TASK DESCRIPTION :: The answer is all of the data repeated exactly, with each picture omitted.

SUPPLIED DATA ::
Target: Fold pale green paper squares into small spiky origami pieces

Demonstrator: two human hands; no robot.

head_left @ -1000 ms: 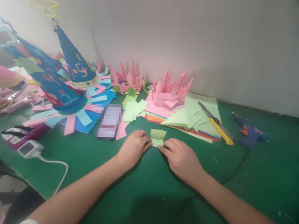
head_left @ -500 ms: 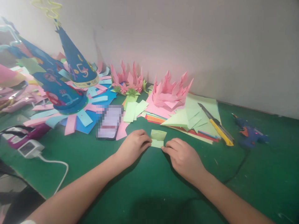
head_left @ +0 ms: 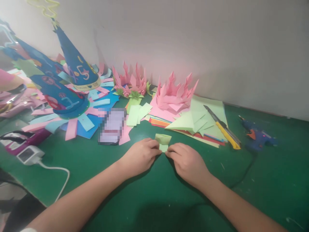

OUTPUT OF THE EXERCISE ::
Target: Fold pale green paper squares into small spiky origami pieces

Demonstrator: two human hands; no robot.

head_left @ -1000 ms: 
head_left @ -500 ms: 
head_left @ +0 ms: 

The exercise has been answered in full.